■ The problem
Please output the data exactly, without omitting anything.
-*-
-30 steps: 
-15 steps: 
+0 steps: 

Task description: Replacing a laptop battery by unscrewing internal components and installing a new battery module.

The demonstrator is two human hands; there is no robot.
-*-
■ Answer box
-30 steps: 
-15 steps: 
+0 steps: 

Task description: Replacing a laptop battery by unscrewing internal components and installing a new battery module.

The demonstrator is two human hands; there is no robot.

There is nothing else to this exercise.